:: Provided data

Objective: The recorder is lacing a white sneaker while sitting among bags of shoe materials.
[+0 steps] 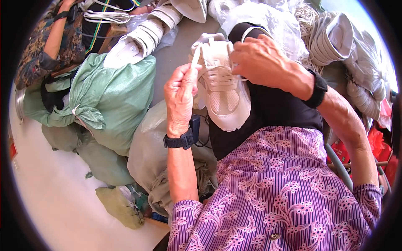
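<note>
Two green woven sacks (113,96) fill the frame's left, bare pale floor (54,196) below them. Centre: left hand (181,98) pinches a white lace (195,56). The white sneaker (222,90) lies on the lap, long axis vertical, toe toward the frame bottom. Right hand (259,60) is closed over its collar. Shoe uppers (335,39) crowd the upper right.

Green woven sack (113,96) tied shut, left of lap; grey sack (146,154) beside; red bags (379,144) far right.
</note>
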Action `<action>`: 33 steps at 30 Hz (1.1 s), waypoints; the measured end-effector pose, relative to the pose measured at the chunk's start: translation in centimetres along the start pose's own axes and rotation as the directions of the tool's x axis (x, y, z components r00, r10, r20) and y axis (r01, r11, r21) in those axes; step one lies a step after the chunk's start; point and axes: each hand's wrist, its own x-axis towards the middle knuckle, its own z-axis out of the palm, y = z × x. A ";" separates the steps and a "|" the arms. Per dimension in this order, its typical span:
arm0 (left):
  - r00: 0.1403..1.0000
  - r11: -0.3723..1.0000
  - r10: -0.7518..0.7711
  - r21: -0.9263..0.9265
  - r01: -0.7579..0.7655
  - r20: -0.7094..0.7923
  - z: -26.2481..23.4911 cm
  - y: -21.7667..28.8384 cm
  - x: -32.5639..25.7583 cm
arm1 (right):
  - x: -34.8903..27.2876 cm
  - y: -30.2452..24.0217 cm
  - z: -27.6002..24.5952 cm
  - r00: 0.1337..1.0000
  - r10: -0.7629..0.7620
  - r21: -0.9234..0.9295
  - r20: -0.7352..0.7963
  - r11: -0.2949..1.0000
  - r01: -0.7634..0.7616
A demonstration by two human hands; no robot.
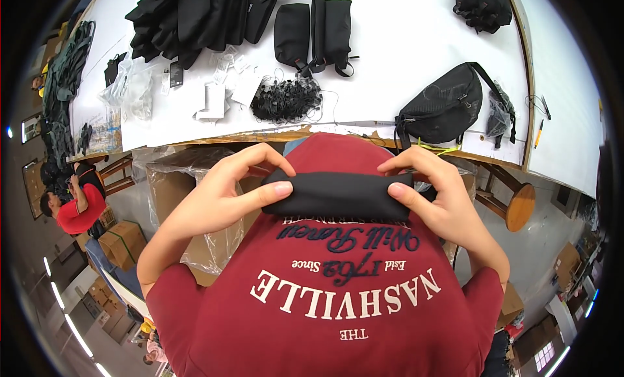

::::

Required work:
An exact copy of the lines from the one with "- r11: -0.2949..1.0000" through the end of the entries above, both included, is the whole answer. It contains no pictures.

Written response:
  - r11: -0.2949..1.0000
  - r01: -0.7634..0.7616
A demonstration by two human hands; no robot.

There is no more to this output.